WORK INSTRUCTIONS:
Where the records below begin, start copying, and stop after the line that contains "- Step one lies"; reproduce every line exactly but omit pictures.
****************************************
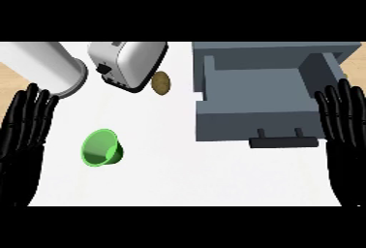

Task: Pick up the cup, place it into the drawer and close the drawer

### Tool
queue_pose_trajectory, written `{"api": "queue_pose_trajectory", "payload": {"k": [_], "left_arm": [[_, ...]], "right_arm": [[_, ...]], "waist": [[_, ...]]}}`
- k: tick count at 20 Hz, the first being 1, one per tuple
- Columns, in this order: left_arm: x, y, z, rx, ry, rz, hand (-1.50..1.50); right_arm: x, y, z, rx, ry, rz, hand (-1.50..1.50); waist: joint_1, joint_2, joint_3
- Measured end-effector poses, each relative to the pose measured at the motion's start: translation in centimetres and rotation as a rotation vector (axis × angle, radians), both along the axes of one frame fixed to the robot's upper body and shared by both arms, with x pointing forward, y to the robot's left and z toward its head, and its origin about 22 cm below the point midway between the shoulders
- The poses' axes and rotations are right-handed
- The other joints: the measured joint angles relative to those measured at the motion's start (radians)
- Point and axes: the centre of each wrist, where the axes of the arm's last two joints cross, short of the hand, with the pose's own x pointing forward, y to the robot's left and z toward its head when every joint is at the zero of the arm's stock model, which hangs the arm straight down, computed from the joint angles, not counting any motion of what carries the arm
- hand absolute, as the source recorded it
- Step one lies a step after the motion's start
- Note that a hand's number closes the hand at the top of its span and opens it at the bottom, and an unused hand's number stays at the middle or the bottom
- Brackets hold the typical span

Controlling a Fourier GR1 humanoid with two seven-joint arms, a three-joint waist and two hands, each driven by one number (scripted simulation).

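While both hands, left hand (25, 131) and right hand (346, 131), rest released, the cup (102, 148) beside the left looks light, rigid, slippery; grasp its wall.

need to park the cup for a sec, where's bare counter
Bare counter runs between the green cup and the drawer front, and along the near edge below both. It is crowded at the far left, around the white cylinder, toaster and potato.
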Motion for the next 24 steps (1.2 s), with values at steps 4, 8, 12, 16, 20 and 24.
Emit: {"api": "queue_pose_trajectory", "payload": {"k": [4, 8, 12, 16, 20, 24], "left_arm": [[0.6, 1.3, 0.4, -0.006, -0.014, -0.171, -1.5], [0.9, 2.4, -1.1, -0.097, 0.07, -0.367, -1.5], [2.0, 5.2, -2.5, -0.184, 0.176, -0.452, -1.5], [4.3, 7.7, -4.0, -0.223, 0.23, -0.47, -1.5], [5.5, 8.8, -5.8, -0.205, 0.272, -0.447, -1.5], [6.9, 9.6, -8.2, -0.189, 0.314, -0.424, -1.5]], "right_arm": [[0.0, -0.4, 0.4, -0.002, -0.018, 0.004, -1.5], [0.3, -0.5, 0.4, -0.04, 0.019, 0.05, -1.5], [1.0, -0.8, 0.2, -0.078, 0.075, 0.1, -1.5], [2.5, -0.7, 0.3, -0.08, 0.098, 0.126, -1.5], [3.8, -1.3, -0.1, -0.09, 0.105, 0.138, -1.5], [4.9, -1.5, -0.4, -0.092, 0.096, 0.143, -1.5]], "waist": [[0.009, -0.002, -0.013], [0.014, 0.0, -0.018], [0.015, 0.0, -0.019], [0.014, -0.001, -0.019], [0.014, -0.002, -0.019], [0.013, -0.002, -0.019]]}}
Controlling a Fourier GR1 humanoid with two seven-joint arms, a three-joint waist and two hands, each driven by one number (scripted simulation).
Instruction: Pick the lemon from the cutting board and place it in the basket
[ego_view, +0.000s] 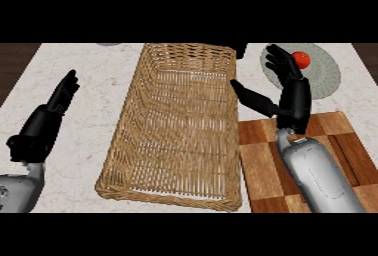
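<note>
Pale marble counter (81, 65) underneath, checkered cutting board (258, 160) nearest at right, no lemon showing on its bare squares, perhaps hidden beneath the right forearm. Alongside, long wicker basket (170, 197), nothing seen inside; left hand (59, 100) resting at the left, fingers straight. Farther off, right hand (294, 95) spread wide, holding nothing, fingertips by a red round thing (301, 58) on a grey plate (328, 75); probably the reach step, next calling for locating the lemon and curling round it

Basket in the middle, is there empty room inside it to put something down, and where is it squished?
The long woven wicker basket shows bare weave inside. Bare marble counter lies between it and the left hand. It is crowded on the right, where the open right hand hangs over the checkered wooden cutting board and grey plate.
</note>
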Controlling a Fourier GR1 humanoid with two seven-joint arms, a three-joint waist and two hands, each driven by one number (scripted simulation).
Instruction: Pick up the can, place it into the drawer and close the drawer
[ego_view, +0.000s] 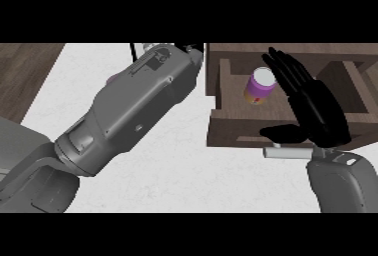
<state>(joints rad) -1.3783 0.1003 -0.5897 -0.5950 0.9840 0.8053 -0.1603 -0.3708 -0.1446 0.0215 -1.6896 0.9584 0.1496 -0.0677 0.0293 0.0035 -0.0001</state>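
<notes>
One purple can (261, 85) with a white top stands inside the open brown drawer (236, 131) at the upper right of the frame. The right hand (314, 107) is black and flat, its fingers straight, reaching up over the drawer just right of the can. A small white handle (286, 152) sits at the drawer's front edge. The left forearm (125, 110) crosses the white bench (207, 175), and its hand is hidden, so I cannot tell its state.

Purple can (260, 86) with a white top and a small red-and-yellow mark low on its side, dark brown wooden drawer (244, 131) with a pale grey handle (288, 152), white faintly mottled surface (184, 170), black right hand (314, 107), grey forearms (133, 107)
</notes>
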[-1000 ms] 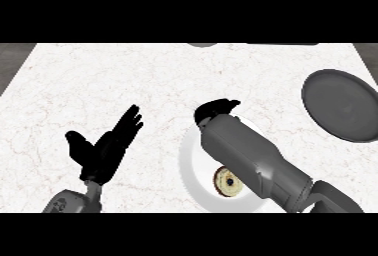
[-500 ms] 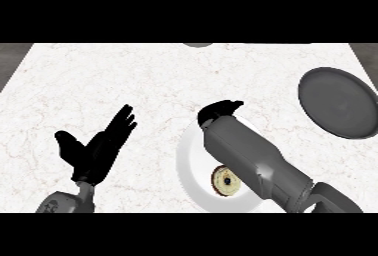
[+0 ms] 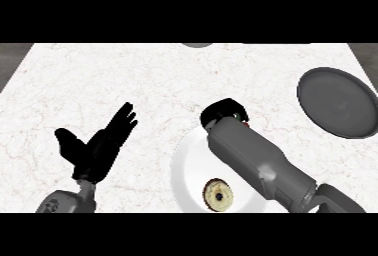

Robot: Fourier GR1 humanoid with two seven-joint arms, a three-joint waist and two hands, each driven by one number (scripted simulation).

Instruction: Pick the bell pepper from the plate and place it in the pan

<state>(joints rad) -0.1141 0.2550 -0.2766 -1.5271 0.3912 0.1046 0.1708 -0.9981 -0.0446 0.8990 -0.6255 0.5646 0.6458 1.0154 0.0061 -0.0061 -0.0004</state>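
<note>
The right hand (image 3: 224, 111) curls over the bell pepper (image 3: 244, 120) at the white plate's (image 3: 189, 165) far rim; only a red sliver shows, its orientation unreadable. The dark pan (image 3: 339, 102) lies right of the plate. The left hand (image 3: 100, 145) rests open, left of the plate.

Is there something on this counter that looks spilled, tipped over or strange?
Nothing stands out. The white plate lies flat with a round sliced item on it, and the dark pan sits apart at the right. The right hand is curled at the plate's far edge over something red; the left hand rests open.
</note>
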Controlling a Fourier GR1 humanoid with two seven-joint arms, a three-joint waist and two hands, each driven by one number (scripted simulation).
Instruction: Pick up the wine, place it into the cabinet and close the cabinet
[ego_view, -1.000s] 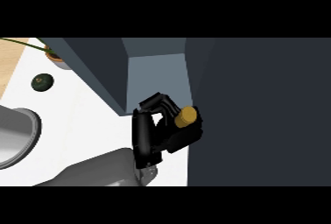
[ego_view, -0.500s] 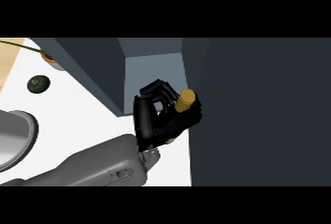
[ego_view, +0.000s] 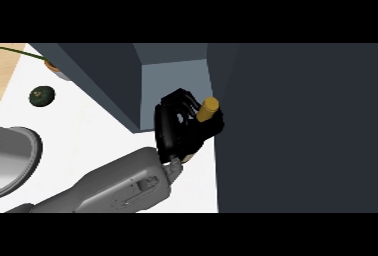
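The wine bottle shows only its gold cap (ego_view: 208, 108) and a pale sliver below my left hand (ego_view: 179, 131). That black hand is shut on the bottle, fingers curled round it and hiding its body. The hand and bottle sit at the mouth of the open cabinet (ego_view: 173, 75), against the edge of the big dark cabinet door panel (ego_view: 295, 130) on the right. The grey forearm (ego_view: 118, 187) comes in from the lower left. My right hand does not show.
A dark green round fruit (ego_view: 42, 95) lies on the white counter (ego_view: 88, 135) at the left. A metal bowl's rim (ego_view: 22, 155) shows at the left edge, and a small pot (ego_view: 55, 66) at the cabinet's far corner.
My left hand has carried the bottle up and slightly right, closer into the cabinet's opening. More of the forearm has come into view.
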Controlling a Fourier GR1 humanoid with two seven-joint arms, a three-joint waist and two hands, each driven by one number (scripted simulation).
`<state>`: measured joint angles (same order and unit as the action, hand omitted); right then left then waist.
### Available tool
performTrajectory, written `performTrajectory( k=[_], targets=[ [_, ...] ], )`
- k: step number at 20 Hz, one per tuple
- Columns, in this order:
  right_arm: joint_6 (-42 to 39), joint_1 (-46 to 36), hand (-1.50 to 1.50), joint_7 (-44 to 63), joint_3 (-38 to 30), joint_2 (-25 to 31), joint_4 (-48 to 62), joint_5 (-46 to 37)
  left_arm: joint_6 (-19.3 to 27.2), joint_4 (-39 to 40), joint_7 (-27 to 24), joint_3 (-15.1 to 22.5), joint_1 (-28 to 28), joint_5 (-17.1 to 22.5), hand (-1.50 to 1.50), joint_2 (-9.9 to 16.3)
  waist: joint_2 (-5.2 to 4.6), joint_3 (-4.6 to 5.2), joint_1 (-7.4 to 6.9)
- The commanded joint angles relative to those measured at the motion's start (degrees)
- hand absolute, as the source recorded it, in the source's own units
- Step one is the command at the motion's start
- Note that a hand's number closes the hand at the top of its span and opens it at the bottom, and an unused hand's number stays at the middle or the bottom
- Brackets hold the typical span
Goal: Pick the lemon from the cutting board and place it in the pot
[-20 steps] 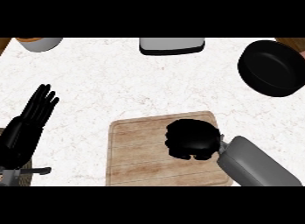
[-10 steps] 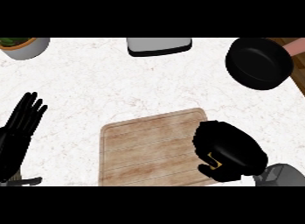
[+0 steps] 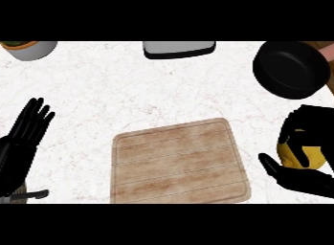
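Observation:
The yellow lemon (image 3: 298,152) is off the wooden cutting board (image 3: 180,161) and sits inside my right hand (image 3: 313,139), whose fingers and thumb curl round it at the right edge of the view. Only part of the lemon shows between them. The black pot (image 3: 292,69) stands at the back right of the counter, a little beyond the hand. The board lies bare at centre front. My left hand (image 3: 17,143) rests open at the left edge, fingers pointing up.
A grey tray-like dish (image 3: 178,48) sits at the back centre. A white pot with a plant (image 3: 29,49) stands at the back left corner. The white marble counter (image 3: 127,91) spreads between them.
My right hand has closed on the lemon, lifted it off the board and carried it to the right, toward the pot. The view has shifted; the left hand stays resting.

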<state>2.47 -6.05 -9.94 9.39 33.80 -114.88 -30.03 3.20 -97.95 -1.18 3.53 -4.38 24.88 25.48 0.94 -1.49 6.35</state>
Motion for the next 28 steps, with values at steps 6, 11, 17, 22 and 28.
performTrajectory(
  k=[6,11,17,22,28],
  targets=[
    [-6.5,-0.6,1.5,4.7,-20.9,8.8,3.6,12.9,9.9,0.9,1.6,-2.1,9.3,-3.6,0.0,-2.5,-0.91,1.39,-3.83],
    [-9.2,-5.1,1.5,-1.1,-26.3,14.2,18.0,14.2,6.9,5.0,-1.4,-2.2,11.4,-2.8,0.0,-1.7,-1.67,1.38,-6.29],
    [-9.6,-8.6,1.5,-10.0,-28.6,15.5,33.6,15.1,9.8,4.7,-1.2,1.7,13.5,-5.0,0.0,-4.7,-1.85,1.26,-7.68],
    [-10.1,-14.2,1.5,-17.8,-27.3,16.7,46.2,13.7,8.5,5.3,0.6,2.5,15.7,-4.3,0.0,-3.9,-2.04,1.24,-9.08],
    [-6.9,-20.1,1.5,-24.0,-25.7,17.3,58.4,9.2,8.8,6.1,0.4,2.7,17.4,-4.5,0.0,-3.6,-2.36,1.16,-10.49]
  ],
)
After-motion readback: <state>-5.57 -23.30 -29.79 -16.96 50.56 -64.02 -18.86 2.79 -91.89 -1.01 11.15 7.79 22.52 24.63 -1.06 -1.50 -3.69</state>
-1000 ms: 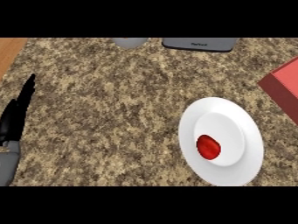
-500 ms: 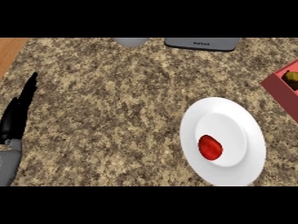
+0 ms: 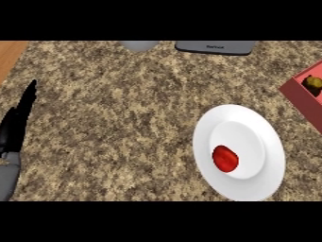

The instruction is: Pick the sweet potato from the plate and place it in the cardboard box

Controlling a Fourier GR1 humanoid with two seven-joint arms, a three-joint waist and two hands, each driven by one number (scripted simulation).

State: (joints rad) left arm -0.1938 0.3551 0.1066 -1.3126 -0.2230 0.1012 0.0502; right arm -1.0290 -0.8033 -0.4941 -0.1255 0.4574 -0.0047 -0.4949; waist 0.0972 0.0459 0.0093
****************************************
RESULT OF THIS EXERCISE:
Task: Pick up the cup, place it into the drawer and close the drawer

### Tool
queue_pose_trajectory, written `{"api": "queue_pose_trajectory", "payload": {"k": [_], "left_arm": [[_, ...]], "right_arm": [[_, ...]], "waist": [[_, ...]]}}`
- k: tick count at 20 Hz, the first being 1, one per tuple
- Columns, in this order: left_arm: x, y, z, rx, ry, rz, hand (-1.50..1.50); right_arm: x, y, z, rx, ry, rz, hand (-1.50..1.50); waist: joint_1, joint_2, joint_3
- Measured end-effector poses, each relative to the pose measured at the motion's start: translation in centimetres and rotation as a rotation vector (axis × angle, radians), both along the axes of one frame fixed to the robot's upper body and shared by both arms, with x pointing forward, y to the robot's left and z toward its head, and its origin about 22 cm below the point midway between the shoulders
- The poses' axes and rotations are right-handed
- The other joints: the measured joint angles relative to those measured at the motion's start (radians)
- Point and axes: the centre of each wrist, where the axes of the arm's last two joints cross, short of the hand, with the pose's own x pointing forward, y to the robot's left and z toward its head when every joint is at the zero of the arm's stock model, which hangs the arm straight down, computed from the joint angles, not counting any motion of what carries the arm
- hand absolute, as the source recorded it
- Step one lies a step after the motion's start

This answer is now complete.